A Kiev, on parle de « l’alliance des audacieux », un regroupement de cinq à sept pays européens favorables au déploiement de troupes sur le sol ukrainien. Soutenu publiquement par la France depuis février et évoqué à nouveau par Emmanuel Macron en juin, en marge de la célébration du 80e anniversaire du Débarquement, ce projet semble sur le point de se concrétiser.
Une perspective imposée par les circonstances
Deux circonstances expliquent cette accélération. Le premier est le nouveau contexte de la guerre en Ukraine. Sur le terrain, Kiev peine de plus en plus à contenir l’offensive russe. L’arrivée de 10 000 soldats nord-coréens, l’usage d’une arme balistique par Moscou et les menaces répétées de Vladimir Poutine contre les pays qui livrent des missiles à l’Ukraine poussent ses alliés les plus engagés à renforcer leur soutien afin d’éviter une victoire russe. La deuxième circonstance est l’arrivée imminente de Donald Trump à la Maison Blanche et la menace qu’elle fait peser sur la durabilité du soutien américain à Kiev.
Pour envisager de déployer des troupes en Ukraine, Paris avait besoin d’un allié fort en Europe. La France a d’abord tenté de convaincre le chancelier allemand Olaf Scholz, sans succès. Paris se tourne vers Londres et son nouveau Premier ministre, Keir Starmer. Face à l’évolution de la situation, les deux seules puissances nucléaires européennes se sont considérablement rapprochées ces derniers jours.
Rapprochement franco-britannique
Ainsi, le 11 novembre, quelques jours après l’élection de Donald Trump, Emmanuel Macron et Keir Starmer ont célébré ensemble le 106e anniversaire de l’armistice de 1918, un geste symbolique inédit depuis 1944. Ils ont également célébré le 120e anniversaire de l’Entente. cordiale, signé en 1904. A cette occasion, l’Élysée a réaffirmé la détermination franco-britannique à soutenir Kiev « sans relâche et aussi longtemps que nécessaire». Michel Barnier a ajouté sur X (ex-Twitter) : « L’amitié franco-britannique, forgée dans les épreuves, sera précieuse pour relever les défis à venir. »
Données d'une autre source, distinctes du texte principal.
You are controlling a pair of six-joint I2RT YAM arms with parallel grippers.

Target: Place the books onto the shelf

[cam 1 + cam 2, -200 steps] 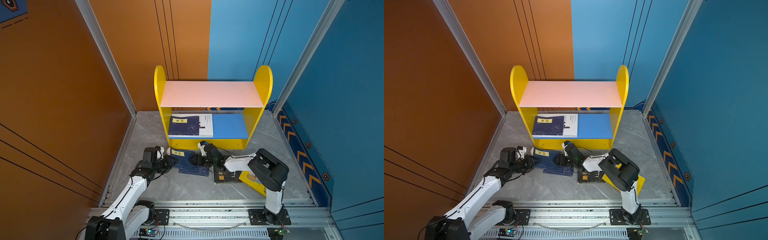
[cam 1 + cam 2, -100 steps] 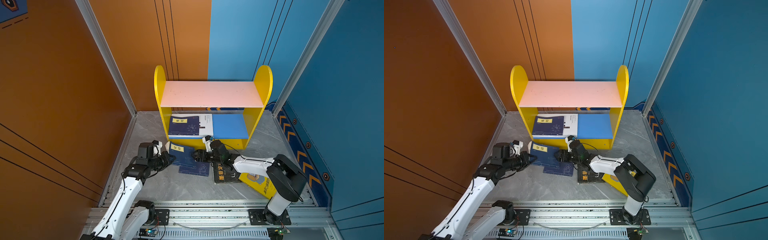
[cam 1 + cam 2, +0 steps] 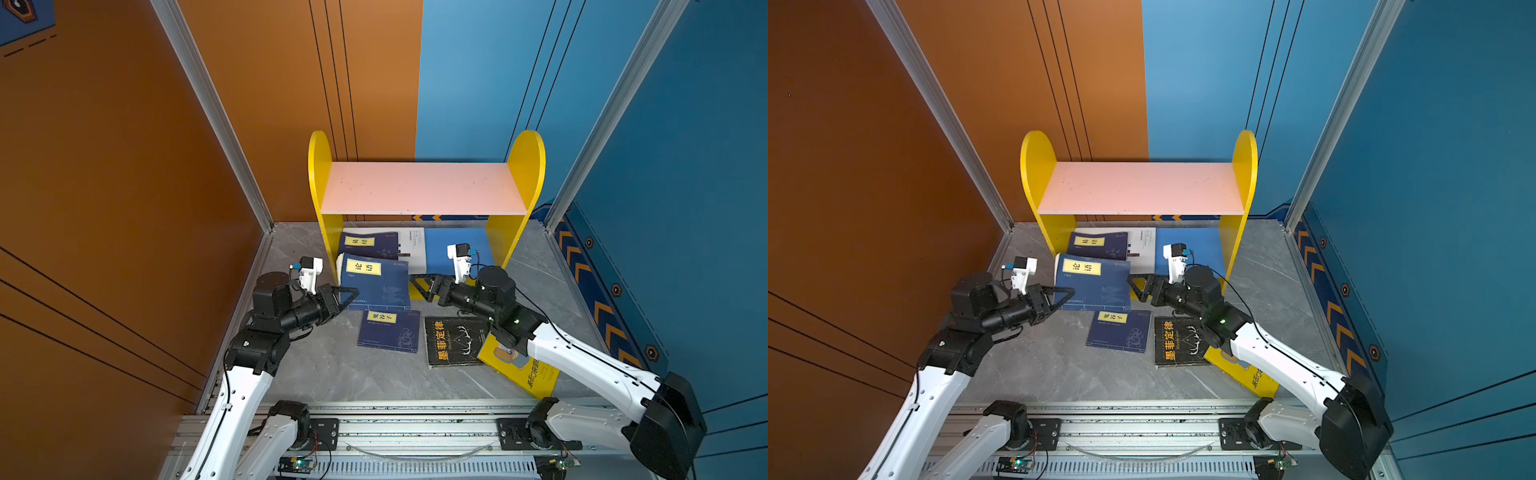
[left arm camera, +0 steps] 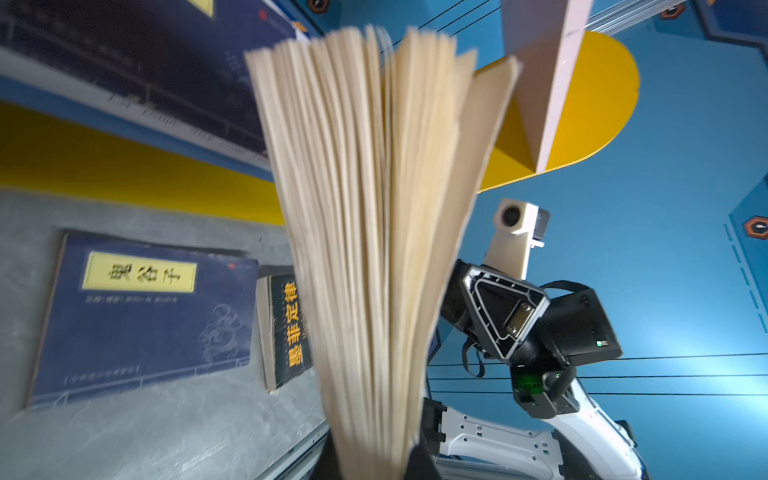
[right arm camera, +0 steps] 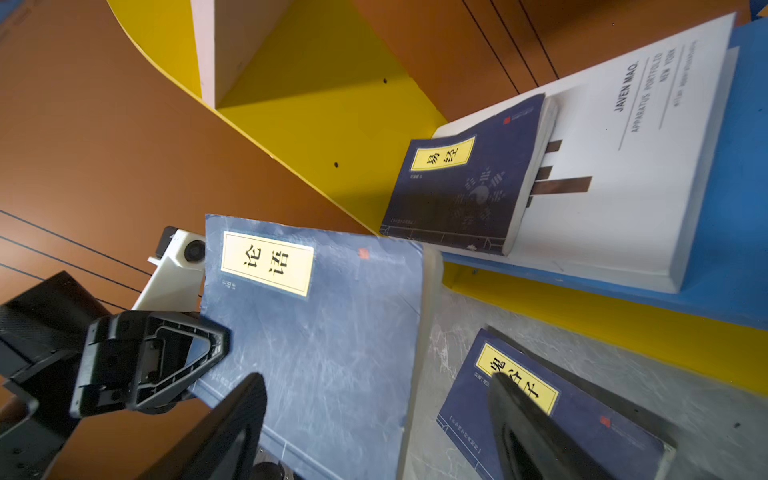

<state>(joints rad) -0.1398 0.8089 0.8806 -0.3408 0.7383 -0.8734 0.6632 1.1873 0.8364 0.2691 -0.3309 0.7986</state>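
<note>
My left gripper (image 3: 348,294) (image 3: 1068,294) is shut on the left edge of a navy book with a yellow label (image 3: 376,282) (image 3: 1094,286), held tilted above the floor in front of the shelf (image 3: 419,187). Its fanned pages (image 4: 374,208) fill the left wrist view. My right gripper (image 3: 417,286) (image 5: 374,386) stands open at that book's right edge, holding nothing. A navy book (image 3: 368,245) lies on a white one (image 3: 415,245) on the blue lower board (image 3: 455,249). On the floor lie a navy book (image 3: 388,330), a black one (image 3: 453,340) and a yellow one (image 3: 525,372).
The shelf stands against the back wall between orange and blue panels. Its pink upper board carries nothing. The right arm (image 3: 582,361) passes over the yellow book. An aluminium rail (image 3: 415,419) runs along the front edge.
The left gripper has shut on the navy book and raised its left edge. The right gripper has opened, let go of the book and drawn back to the right.
</note>
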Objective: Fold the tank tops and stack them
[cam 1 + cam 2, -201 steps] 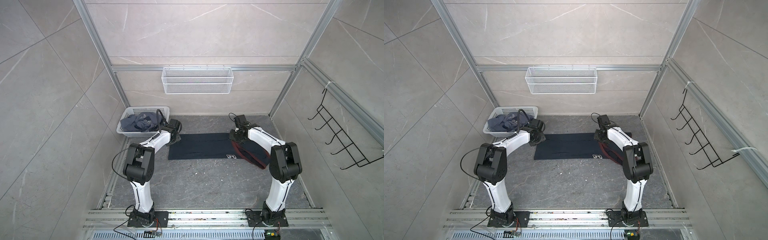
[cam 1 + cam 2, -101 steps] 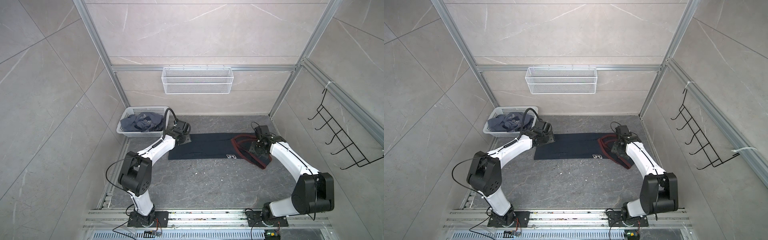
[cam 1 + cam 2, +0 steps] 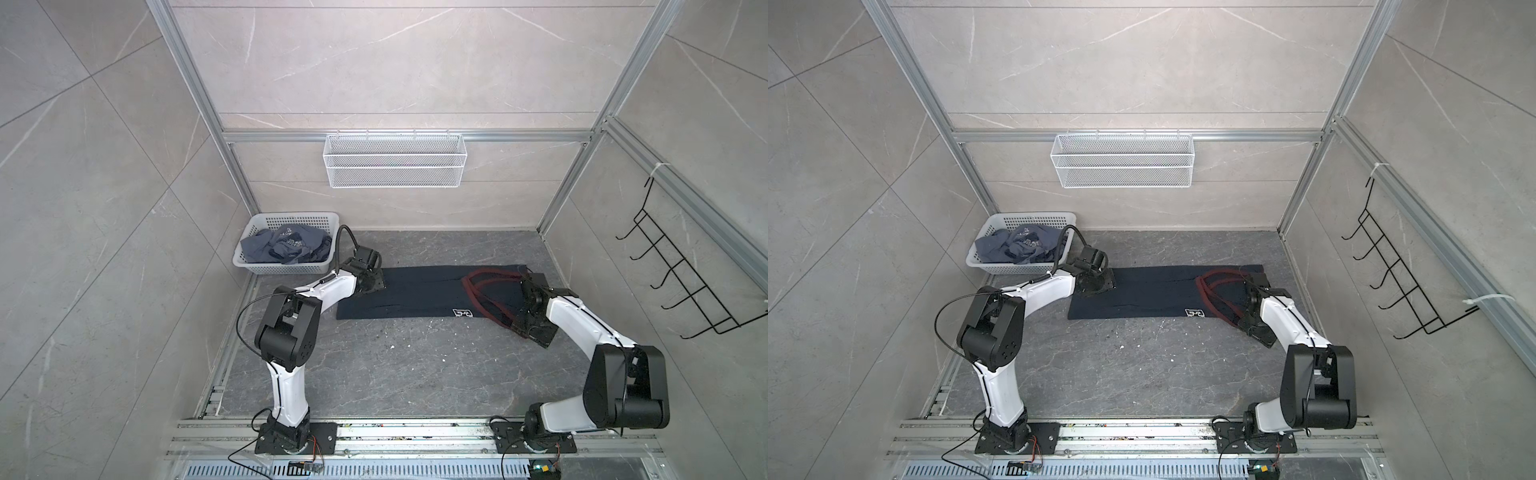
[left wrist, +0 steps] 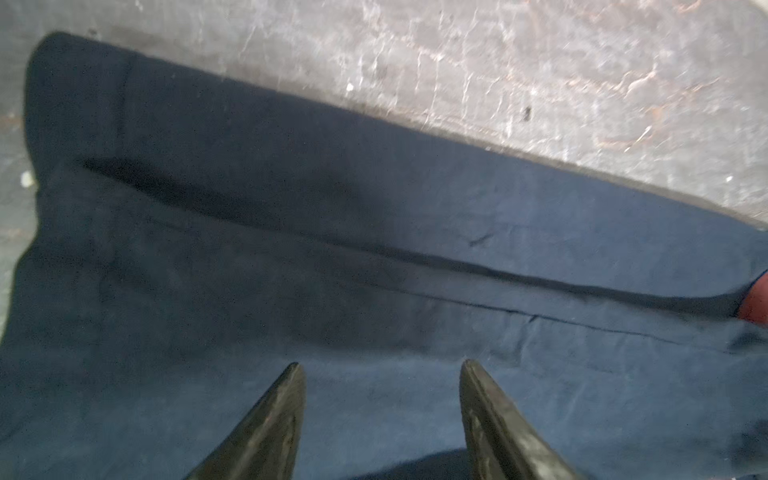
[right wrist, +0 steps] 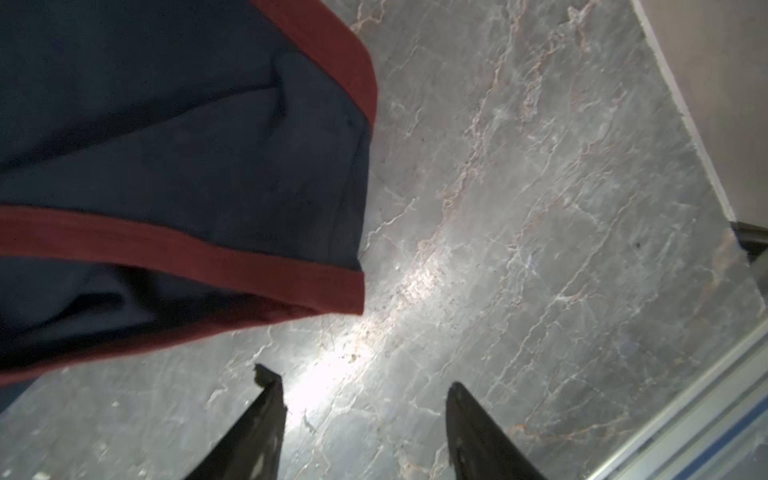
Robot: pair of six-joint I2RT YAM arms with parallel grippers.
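Navy tank top [image 3: 415, 297]: strap end hidden behind right arm [image 3: 577, 320]; print unreadable.

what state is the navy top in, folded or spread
Partly folded: the navy top lies flat as a long narrow strip, a fold edge running along its length.

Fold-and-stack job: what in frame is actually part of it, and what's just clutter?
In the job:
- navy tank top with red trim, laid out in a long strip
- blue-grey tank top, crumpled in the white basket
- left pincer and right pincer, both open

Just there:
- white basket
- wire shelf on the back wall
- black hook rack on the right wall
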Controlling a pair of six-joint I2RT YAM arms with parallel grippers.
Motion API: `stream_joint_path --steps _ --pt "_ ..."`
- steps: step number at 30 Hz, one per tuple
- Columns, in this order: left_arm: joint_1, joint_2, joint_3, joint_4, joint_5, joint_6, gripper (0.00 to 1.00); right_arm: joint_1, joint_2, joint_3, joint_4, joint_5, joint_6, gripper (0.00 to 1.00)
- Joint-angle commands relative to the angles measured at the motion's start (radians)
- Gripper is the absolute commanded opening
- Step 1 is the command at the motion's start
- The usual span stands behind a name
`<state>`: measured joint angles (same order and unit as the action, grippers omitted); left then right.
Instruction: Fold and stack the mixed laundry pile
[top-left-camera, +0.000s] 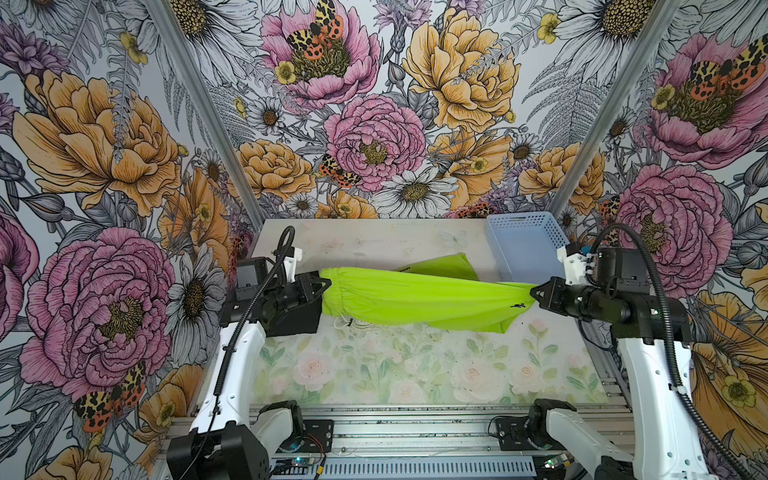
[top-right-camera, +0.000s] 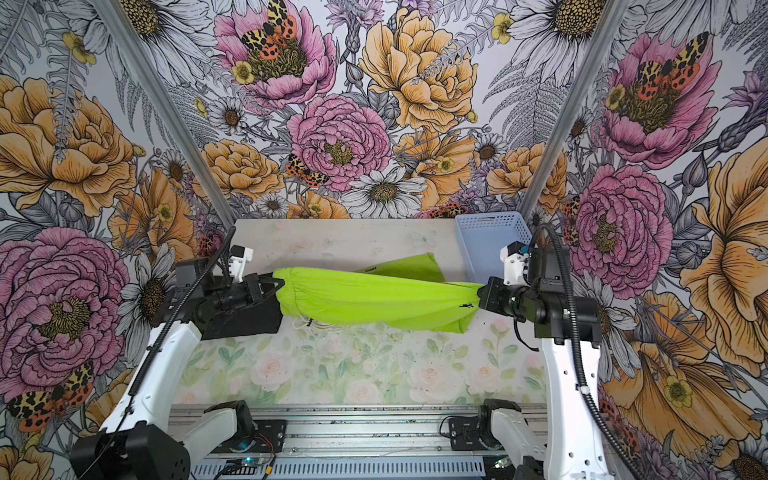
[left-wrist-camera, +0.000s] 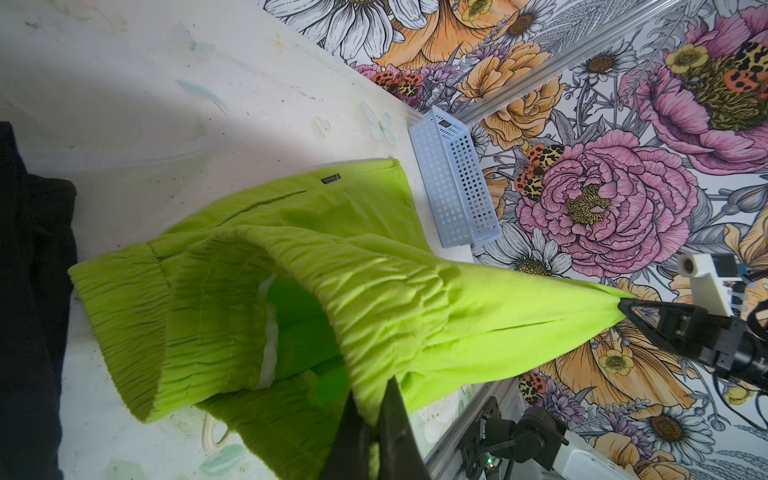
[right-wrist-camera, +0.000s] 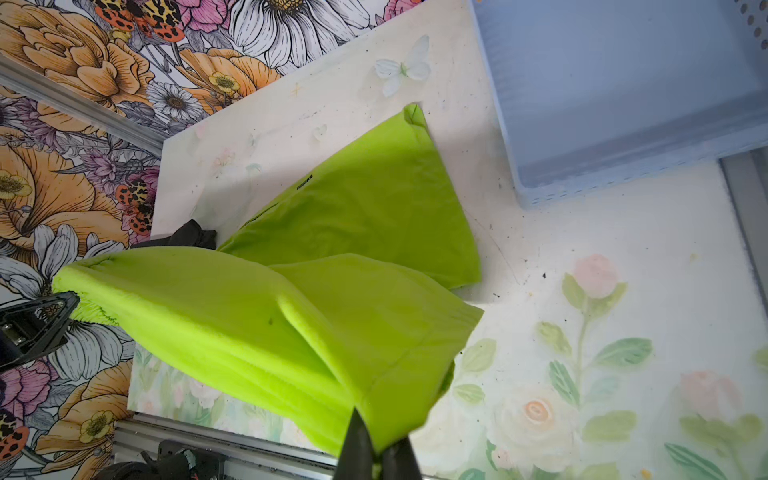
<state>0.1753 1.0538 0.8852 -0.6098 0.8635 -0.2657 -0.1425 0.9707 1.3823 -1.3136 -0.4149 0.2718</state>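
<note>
Lime-green shorts (top-left-camera: 415, 297) are being held stretched above the surface (top-left-camera: 374, 243): waistband is being pinched by the closed left hand (top-left-camera: 327, 285), one leg end by the closed right hand (top-left-camera: 535, 293); other leg is resting on the surface.

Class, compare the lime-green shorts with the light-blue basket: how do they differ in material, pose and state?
The lime-green shorts are soft, creased cloth; the light-blue basket is stiff, perforated plastic. The shorts hang stretched between the left gripper and the right gripper, both shut on them; the basket stands untouched on the table. Shared: each is mainly one colour.
</note>
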Motion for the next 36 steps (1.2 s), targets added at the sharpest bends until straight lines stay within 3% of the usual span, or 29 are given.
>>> stream_joint_path --steps 1,8,17,23,36 --pt "0.062 -0.002 -0.04 -0.017 -0.221 -0.027 0.0 -0.026 0.025 -0.006 0.029 0.139 0.005 0.0" --pt "0.058 0.193 0.019 0.002 -0.291 -0.027 0.0 0.003 0.332 0.107 0.212 0.122 0.033 0.0" --pt "0.03 0.422 0.075 0.034 -0.389 -0.006 0.0 0.113 0.762 0.37 0.275 0.231 0.034 0.0" --pt "0.028 0.438 0.042 0.069 -0.448 -0.019 0.0 0.117 0.931 0.496 0.274 0.25 0.043 0.0" --pt "0.023 0.551 0.082 0.068 -0.497 0.012 0.0 0.126 1.158 0.611 0.295 0.28 0.053 0.0"
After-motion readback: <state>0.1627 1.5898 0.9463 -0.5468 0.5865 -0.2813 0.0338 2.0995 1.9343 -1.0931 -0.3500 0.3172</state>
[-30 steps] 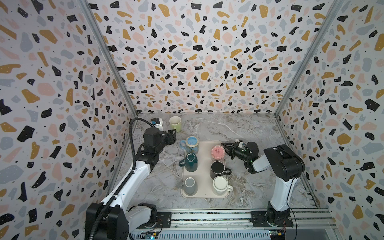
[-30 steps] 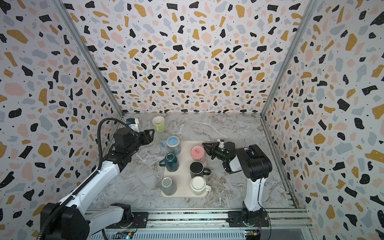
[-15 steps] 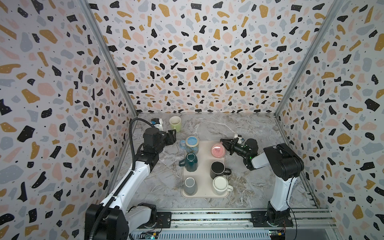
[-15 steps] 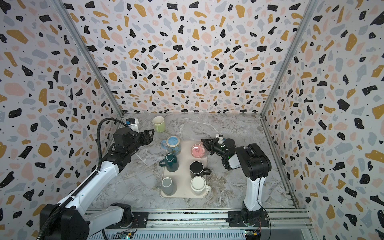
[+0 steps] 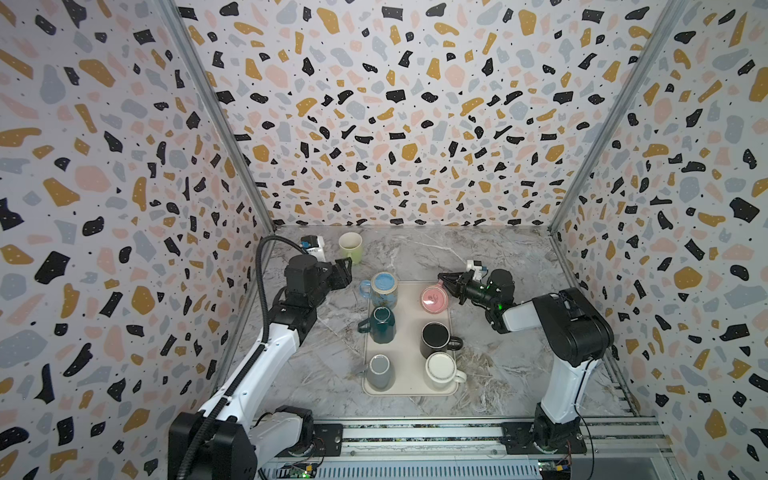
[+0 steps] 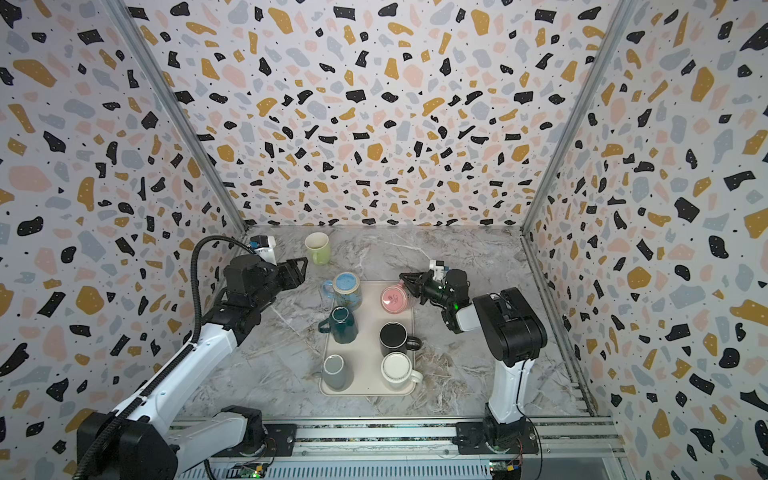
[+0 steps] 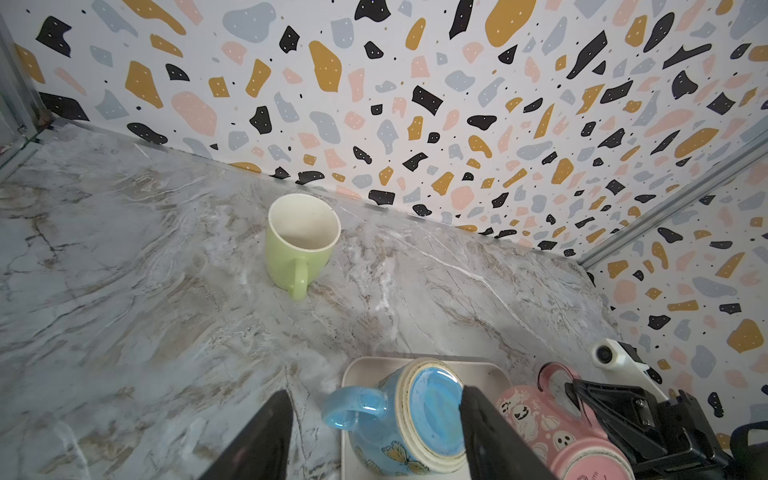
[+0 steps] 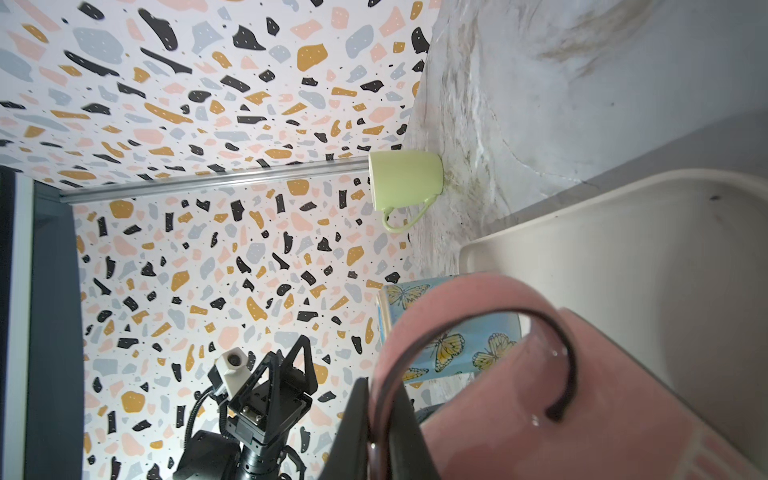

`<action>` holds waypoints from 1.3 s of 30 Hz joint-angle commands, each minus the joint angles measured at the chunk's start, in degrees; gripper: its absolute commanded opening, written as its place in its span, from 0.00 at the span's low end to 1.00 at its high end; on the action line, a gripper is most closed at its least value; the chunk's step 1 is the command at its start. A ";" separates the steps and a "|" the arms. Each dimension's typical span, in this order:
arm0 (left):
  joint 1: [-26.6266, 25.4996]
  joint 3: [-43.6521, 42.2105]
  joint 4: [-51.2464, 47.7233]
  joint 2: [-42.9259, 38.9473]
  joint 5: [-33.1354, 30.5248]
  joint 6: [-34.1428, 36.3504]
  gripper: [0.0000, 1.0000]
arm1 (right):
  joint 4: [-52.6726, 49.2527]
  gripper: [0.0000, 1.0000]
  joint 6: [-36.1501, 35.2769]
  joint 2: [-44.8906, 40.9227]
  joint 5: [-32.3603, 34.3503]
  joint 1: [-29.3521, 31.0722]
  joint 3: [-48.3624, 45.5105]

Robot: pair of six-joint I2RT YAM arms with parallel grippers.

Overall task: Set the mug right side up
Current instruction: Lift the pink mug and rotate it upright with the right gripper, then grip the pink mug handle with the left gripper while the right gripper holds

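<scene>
Two grippers: right gripper (image 5: 448, 283) clamped on pink mug (image 5: 433, 298) handle, mug tipped, base showing, at tray (image 5: 409, 361) far-right corner. Left gripper (image 5: 347, 272) jaws apart, holding nothing, beside blue mug (image 5: 383, 286).

Both top views look steeply down from above the near edge of the tabletop (image 5: 415, 249), covering all of it. The left wrist view looks low toward the far edge. The right wrist view, rolled sideways, sits against the pink mug (image 8: 561, 407); both wrist views show the green mug (image 7: 291, 253).
</scene>
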 commanded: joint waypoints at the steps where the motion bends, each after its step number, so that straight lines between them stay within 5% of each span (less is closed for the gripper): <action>1: -0.23 2.30 1.27 -0.85 0.07 1.11 0.64 | -5.63 0.00 -9.26 -7.77 -0.18 0.95 4.92; 10: -0.20 3.50 2.42 0.10 2.05 0.96 0.65 | -24.13 0.00 -28.09 -14.93 5.27 4.11 11.11; 18: -0.27 10.60 -0.88 3.24 10.32 3.57 0.66 | -40.76 0.00 -52.66 -19.62 15.03 11.89 18.23; 29: -3.23 21.51 -14.34 7.63 21.94 10.60 0.67 | -50.54 0.00 -80.04 -23.01 23.90 22.01 22.36; 39: -8.99 27.27 -28.01 12.65 22.14 18.60 0.67 | -54.34 0.00 -96.79 -25.91 29.37 27.08 22.63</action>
Puis le ministre des Affaires étrangères Jean-Noël Barrot s’est rendu à Londres le 22 novembre pour rencontrer son homologue David Lammy. L’occasion de déclarer lors de sa visite ne rien exclure concernant un déploiement de troupes françaises. La veille, les deux hommes avaient même signé une tribune dans Le Figaroappelant à lutter contre « Poutinisation » du monde. Ils déclarent : «La France et le Royaume-Uni ne laisseront pas Poutine faire ce qu’il veut. Avec nos alliés, nous mobiliserons tous les efforts nécessaires pour placer l’Ukraine dans la meilleure position possible pour parvenir à une paix juste et durable. »
Former les troupes, sécuriser le futur accord de paix
Selon nos informations, si les deux pays envisageaient sérieusement d’envoyer des troupes terrestres, ces forces ne seraient pas destinées à participer aux combats, mais plutôt à mener des missions de formation, de soutien logistique et de renseignement. Paris entraîne déjà depuis début septembre une brigade ukrainienne, dans l’est de la France. Il s’agirait de faire la même chose, mais en Ukraine : ce qui nécessiterait qu’elle envoie non seulement des instructeurs, mais aussi des militaires pour assurer leur protection, sachant que la brigade ukrainienne formée en France mobilise pas moins de 1 500 militaires.
Ce déploiement de troupes constituerait également l’une des garanties de sécurité que l’Ukraine exigerait dans le futur accord de paix avec la Russie. Les forces alliées seraient déployées à ses côtés pour le défendre contre une nouvelle offensive russe. Une perspective effectivement envisagée par l’armée française, comme l’a confié le chef d’état-major de l’armée, le général Schill, lors d’une rencontre avec la presse à Paris le 21 septembre.
Si le couple franco-britannique est le moteur de « l’alliance des audacieux », les pays baltes seraient également impliqués, a-t-on appris du côté ukrainien. Mais pas la Pologne, en raison des relations diplomatiques tendues entre Varsovie et Kiev ces derniers mois.